At Fair Lawn, Koval said, students were told “your diploma will be withheld from you” and “you won’t be able to walk” in the upcoming June 22 graduation ceremony if they didn’t pay up.
“Many topics were skimmed over, such as graduation practice, yearbook distribution and, of course, the unpaid debts,” said Koval. “The first few names provoked a lot of laughter and name-calling.”
Another student at the assembly, AJ Fiedler, alleged administrators claimed the list of indebted students was six pages long.
The principal's secretary at Fair Lawn High School, Diane Knudsen, told The Daily Beast that the school expected students to repay the school for outstanding debts before graduation.

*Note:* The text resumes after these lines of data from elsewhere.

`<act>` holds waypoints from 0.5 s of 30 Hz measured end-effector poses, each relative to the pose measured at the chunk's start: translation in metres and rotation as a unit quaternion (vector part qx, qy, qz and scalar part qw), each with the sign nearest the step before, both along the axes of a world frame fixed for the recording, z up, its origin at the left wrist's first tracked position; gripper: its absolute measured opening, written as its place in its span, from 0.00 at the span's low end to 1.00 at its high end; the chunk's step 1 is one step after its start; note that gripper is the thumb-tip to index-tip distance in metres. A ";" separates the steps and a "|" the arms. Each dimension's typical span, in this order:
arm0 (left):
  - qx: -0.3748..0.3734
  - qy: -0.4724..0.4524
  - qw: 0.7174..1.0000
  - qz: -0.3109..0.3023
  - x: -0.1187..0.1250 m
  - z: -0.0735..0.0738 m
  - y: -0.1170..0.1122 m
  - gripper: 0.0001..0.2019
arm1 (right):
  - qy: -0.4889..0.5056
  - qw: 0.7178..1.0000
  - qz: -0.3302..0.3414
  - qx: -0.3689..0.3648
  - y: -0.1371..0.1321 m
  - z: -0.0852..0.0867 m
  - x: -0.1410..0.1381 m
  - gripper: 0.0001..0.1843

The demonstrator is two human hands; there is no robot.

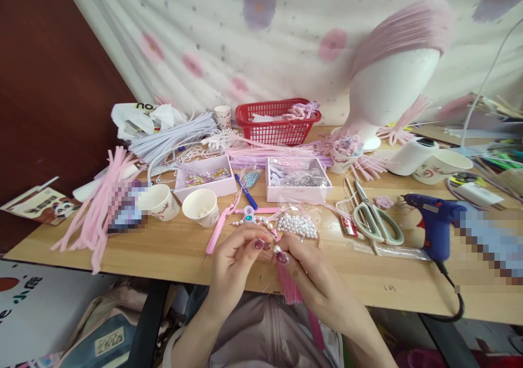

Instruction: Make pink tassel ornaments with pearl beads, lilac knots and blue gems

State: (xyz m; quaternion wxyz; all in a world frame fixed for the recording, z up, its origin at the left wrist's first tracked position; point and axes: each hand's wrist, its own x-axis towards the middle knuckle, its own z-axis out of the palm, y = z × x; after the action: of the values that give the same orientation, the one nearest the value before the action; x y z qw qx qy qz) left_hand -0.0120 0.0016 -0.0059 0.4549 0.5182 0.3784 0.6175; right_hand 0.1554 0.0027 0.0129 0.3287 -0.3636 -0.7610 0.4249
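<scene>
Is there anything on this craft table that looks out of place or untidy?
Two things. The pink pipe cleaners at the left stick out over the table's front edge, and the blue glue gun's cable hangs off it at the right. Nothing looks spilled or broken.

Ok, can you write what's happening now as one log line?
left hand: fingertips at pearl, grip unclear | right hand: holds tassel | table: pearl bag, scissors, glue gun nearby

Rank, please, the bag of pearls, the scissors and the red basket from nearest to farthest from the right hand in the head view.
1. Bag of pearls, just beyond the right hand.
2. Scissors, off to its right.
3. Red basket, far back, near the middle.
</scene>
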 end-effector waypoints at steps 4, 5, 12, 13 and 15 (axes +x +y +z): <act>-0.010 0.002 1.000 -0.022 0.001 -0.001 0.000 0.04 | 0.016 1.000 -0.012 0.014 0.001 -0.002 -0.001 0.14; -0.024 -0.016 0.999 -0.023 0.003 -0.002 0.000 0.04 | 0.019 1.000 -0.018 0.015 0.001 -0.003 -0.002 0.14; -0.067 -0.138 0.988 -0.028 0.011 -0.008 0.003 0.07 | 0.044 0.999 -0.021 -0.003 0.002 -0.006 -0.005 0.14; -0.066 -0.136 0.988 -0.031 0.011 -0.008 0.003 0.07 | 0.047 0.999 -0.022 -0.005 0.001 -0.007 -0.004 0.14; -0.071 -0.134 0.988 -0.042 0.010 -0.008 0.004 0.08 | 0.051 0.998 -0.022 -0.006 0.001 -0.009 -0.003 0.15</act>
State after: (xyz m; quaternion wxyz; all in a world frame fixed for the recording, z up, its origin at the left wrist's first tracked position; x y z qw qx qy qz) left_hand -0.0019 0.0053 -0.0135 0.5629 0.4129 0.3348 0.6329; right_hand 0.1521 0.0040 0.0042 0.3742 -0.3605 -0.7322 0.4404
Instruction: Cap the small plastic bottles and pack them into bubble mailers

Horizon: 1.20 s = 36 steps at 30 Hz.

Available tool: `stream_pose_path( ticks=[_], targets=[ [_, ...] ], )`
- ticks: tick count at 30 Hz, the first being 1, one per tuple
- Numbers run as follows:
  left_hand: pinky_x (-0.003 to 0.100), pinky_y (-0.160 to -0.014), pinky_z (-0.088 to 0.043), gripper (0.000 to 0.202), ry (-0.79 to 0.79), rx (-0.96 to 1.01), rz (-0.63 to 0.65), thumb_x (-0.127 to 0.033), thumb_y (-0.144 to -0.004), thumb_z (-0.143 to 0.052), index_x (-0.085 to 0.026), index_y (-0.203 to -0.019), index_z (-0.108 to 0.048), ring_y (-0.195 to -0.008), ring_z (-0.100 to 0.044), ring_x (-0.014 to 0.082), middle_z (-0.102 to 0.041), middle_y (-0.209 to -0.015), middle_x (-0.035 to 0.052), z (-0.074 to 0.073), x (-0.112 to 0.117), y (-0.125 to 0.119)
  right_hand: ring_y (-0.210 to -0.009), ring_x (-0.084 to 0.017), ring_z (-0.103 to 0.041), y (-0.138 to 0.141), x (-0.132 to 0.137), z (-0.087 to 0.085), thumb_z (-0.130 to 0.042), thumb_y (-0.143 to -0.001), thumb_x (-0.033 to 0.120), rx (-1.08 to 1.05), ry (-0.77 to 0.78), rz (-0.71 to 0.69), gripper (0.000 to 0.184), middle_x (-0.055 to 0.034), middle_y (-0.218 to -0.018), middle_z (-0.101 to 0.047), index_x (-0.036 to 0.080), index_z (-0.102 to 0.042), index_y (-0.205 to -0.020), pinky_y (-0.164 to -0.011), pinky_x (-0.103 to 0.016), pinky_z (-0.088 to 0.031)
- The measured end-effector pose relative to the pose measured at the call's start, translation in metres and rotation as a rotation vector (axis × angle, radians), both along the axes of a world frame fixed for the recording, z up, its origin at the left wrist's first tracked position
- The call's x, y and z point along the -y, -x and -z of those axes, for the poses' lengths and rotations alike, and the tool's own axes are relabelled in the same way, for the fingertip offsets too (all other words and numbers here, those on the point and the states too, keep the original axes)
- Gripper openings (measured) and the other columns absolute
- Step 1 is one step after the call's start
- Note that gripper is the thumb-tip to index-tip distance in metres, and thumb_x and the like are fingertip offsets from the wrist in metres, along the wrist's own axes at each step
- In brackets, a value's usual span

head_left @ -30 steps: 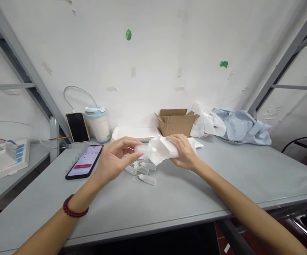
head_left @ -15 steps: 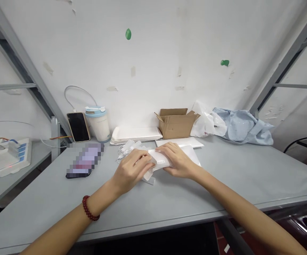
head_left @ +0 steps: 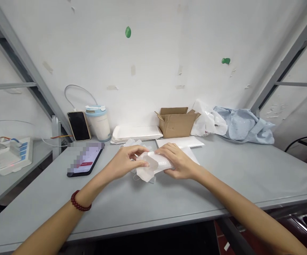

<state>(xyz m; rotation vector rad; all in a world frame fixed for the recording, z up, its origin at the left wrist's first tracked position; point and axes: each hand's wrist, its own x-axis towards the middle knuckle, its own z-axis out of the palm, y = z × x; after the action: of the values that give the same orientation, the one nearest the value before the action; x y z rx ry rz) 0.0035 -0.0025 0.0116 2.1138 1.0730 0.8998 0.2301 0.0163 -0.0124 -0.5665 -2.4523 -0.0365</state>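
Both my hands meet over the middle of the grey table (head_left: 169,202). My right hand (head_left: 177,162) is closed around a white paper-like pouch (head_left: 153,166), holding it just above the tabletop. My left hand (head_left: 125,161), with a red bead bracelet on its wrist, pinches the pouch's left flap between thumb and fingers. Small clear plastic pieces (head_left: 132,143) lie in a heap just behind and under the pouch, partly hidden by my hands.
A phone (head_left: 85,163) lies flat at left; another phone (head_left: 79,126) leans by a white-and-blue cup (head_left: 98,123). Behind are stacked white trays (head_left: 136,133), white sheets (head_left: 181,142), a cardboard box (head_left: 176,122), a plastic bag (head_left: 208,120) and blue cloth (head_left: 245,125). A power strip (head_left: 7,156) sits far left.
The pouch came down from mid-air to just above the table. My left hand closed over its left end, then shifted to pinch the flap, which now stands open.
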Motion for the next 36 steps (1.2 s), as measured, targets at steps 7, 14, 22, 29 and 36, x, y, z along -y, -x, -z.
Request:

Upon further questioning, Knudsen clarified that students who had not paid their lunch or book debts would not graduate.
"It's not a ceremony," Knudsen said of students being named in front of their classmates for non-payment. "It's their obligation."
She later told another Daily Beast reporter that she didn’t know what was said or done at the ceremony, and that questions should go through Vice Principal Frank Guadagnino, who didn’t pick up his phone.
Koval received press attention from The Washington Post last year after being called to the principal’s office at Fair Lawn for tweeting opinions about global politics on Twitter, and was threatened by school administrators with a lawsuit when they believed the meeting was recorded.
Koval did not record today’s assembly, and said students were told their phones would be confiscated for doing so.
After Koval’s tweet went viral, Twitter users offered to pay off students’ debts, some claiming they called the school make sure students received diplomas.
“If this story has frustrated you, as it has many, I recommend you look to your own community. Many kind people are donating to fellow students at Fair Lawn High, and that's swell, but I think this is important, too. There are neighborhoods more in need than mine,” said Koval.
“The usage of name and shame tactics by school administration against often marginalized and/or poor students is an issue everywhere.”